Well after another few hours of waiting at the hospital Mia finally has another tube in! Yes she seemed to get the last one out of her nose again...I don't blame her! This time it took 3 different nurses, 2 goes each and it was in...then a little bit more radiation to check it was in her tummy not lungs and we were heading home!
This has got to stop! I hate seeing her go through this, she screams and fights so hard. She can Be a strong little girl when she wants to be!
We have to get this tube out and real food in!
So, with the time we had waiting at the hospital I got thinking- I really don't know that much about her Arnold Chiari Malformation 11 diagnosis. Yesterday I decided that would be my focus for my research. Well I ended in tears! This is the first thing I read:
The prognosis differs dependent on the type of malformation (i.e., type I, II, III, or IV).Approximately 33% of individuals with Chiari II malformation develop symptoms of brain stem damage within five years; a 1996 study found a mortality rate of 33% or more among symptomatic patients, with death frequently occurring due to respiratory failure. 15% of individuals with Chiari II malformation die within two years of birth. Among children under two who also have myelomeningocele, it is the leading cause of death.DEATH!!!
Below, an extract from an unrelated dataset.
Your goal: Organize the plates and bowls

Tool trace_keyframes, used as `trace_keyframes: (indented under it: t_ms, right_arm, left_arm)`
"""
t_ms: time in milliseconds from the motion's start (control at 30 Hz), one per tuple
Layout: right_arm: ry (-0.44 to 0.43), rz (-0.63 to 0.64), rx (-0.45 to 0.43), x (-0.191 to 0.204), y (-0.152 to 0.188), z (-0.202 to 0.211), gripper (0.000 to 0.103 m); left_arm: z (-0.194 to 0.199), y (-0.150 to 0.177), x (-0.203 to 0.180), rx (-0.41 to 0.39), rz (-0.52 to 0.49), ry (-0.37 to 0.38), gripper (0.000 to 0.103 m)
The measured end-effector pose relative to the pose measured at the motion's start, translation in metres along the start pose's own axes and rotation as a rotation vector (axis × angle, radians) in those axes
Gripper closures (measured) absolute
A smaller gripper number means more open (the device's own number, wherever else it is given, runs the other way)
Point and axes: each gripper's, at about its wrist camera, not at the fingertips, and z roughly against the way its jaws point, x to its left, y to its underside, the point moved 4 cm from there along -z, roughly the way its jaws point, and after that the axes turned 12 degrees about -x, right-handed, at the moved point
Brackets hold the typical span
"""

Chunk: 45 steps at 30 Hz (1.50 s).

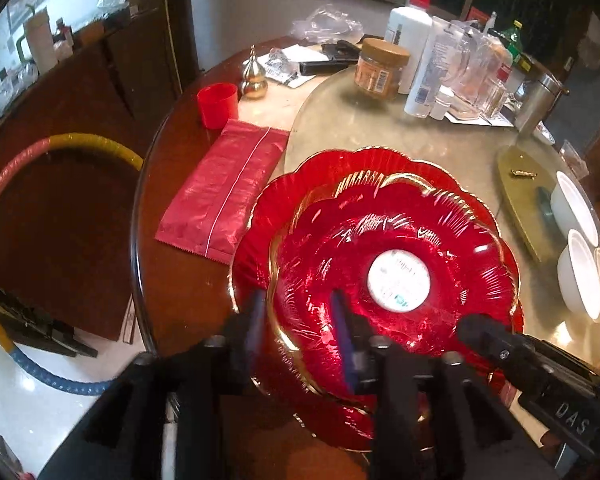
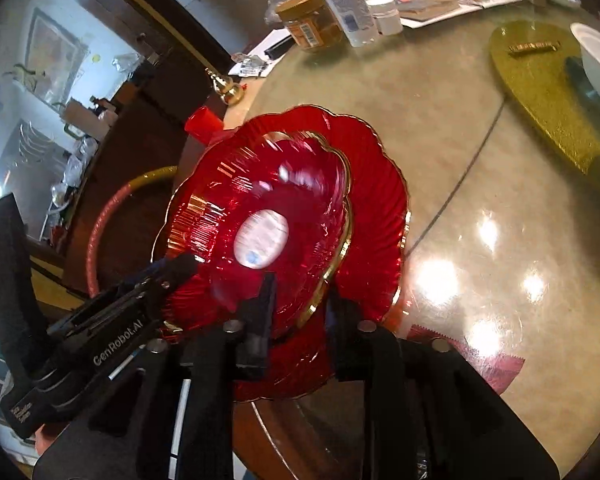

OMG!!! Does this mean Mia? Is this how I am going to lose my little girl? When? before she is five? that's only 1 yr away....I just lost it.
I fed Mia her breakfast( well milk through the tube) this morning and i stared crying...thinking about what I had found out. This can't happen. I need to research more and find out what can be done.
I always look at my little girl and think what would happen and what would i do if I lost her. That beautiful smiling face, her laugh, her cuddles and snuggling in to me at night when we have our bedtime cuddles. I know this sounds morbid but these are my thoughts.
My life's mission is to find every possible therapy or surgery to give Mia the best chance she can have.
She is making sounds like she wants to talk or sing to her favourite Guy Sebastian song....I know she can do it again. IF WE CAN JUST GET THIS TUBE OUT!!!!!!
okay, let me take a step back as i often get carried away: so what is Arnold Chiari Malformation 11 would be what some of you would be asking...and alot of the nurses ask that too when I tell them what Mia's conditions are!
Chiari malformations (CMs) are structural defects in the cerebellum, the part of the brain that controls balance. Normally the cerebellum and parts of the brain stem sit in an indented space at the lower rear of the skull, above the foramen magnum (a funnel-like opening to the spinal canal). When part of the cerebellum is located below the foramen magnum, it is called a Chiari malformation.
OKay so i have spoken to mums in the USA and a few of their kiddies have had surgery and have been alot better after. Why are we not informed of these things here? I get so frustrated when i find things out through the forums I am part of and then i end up informing medical staff of these options. Isn't this their job? isn't this what they are paid for? I feel like a real pushy mother when i suggest things to them.
Then I find this out....
Individuals who have a CM often have Tethered cord syndrome occurs when the spinal cord attaches itself to the bony spine. This progressive disorder causes abnormal stretching of the spinal cord and can result in permanent damage to the muscles and nerves in the lower body and legs. Children who have a myelomeningocele have an increased risk of developing a tethered cord later in life.I am so glad I spend my mornings researching.We are off to Adelaide at the end of April. Was meant tot be March but they are too fully booked. So I will take my list of questions about everything and see what they can do for My Mia.
Sometimes it feels like because we live where we do it doesn't matter about us! If we lived in a major city things might be different.
I just read your amazing journey of how you are surviving your challenges. my daughter has spina bifida, hydrocephalus, arnold chiari ii and syrinx. It is a hard struggle and so many tears and days that feel like they won't end. you are not alone. I think you are doing an amazing job with your daughter. it is so hard being isolated. my thoughts and prayers are with you.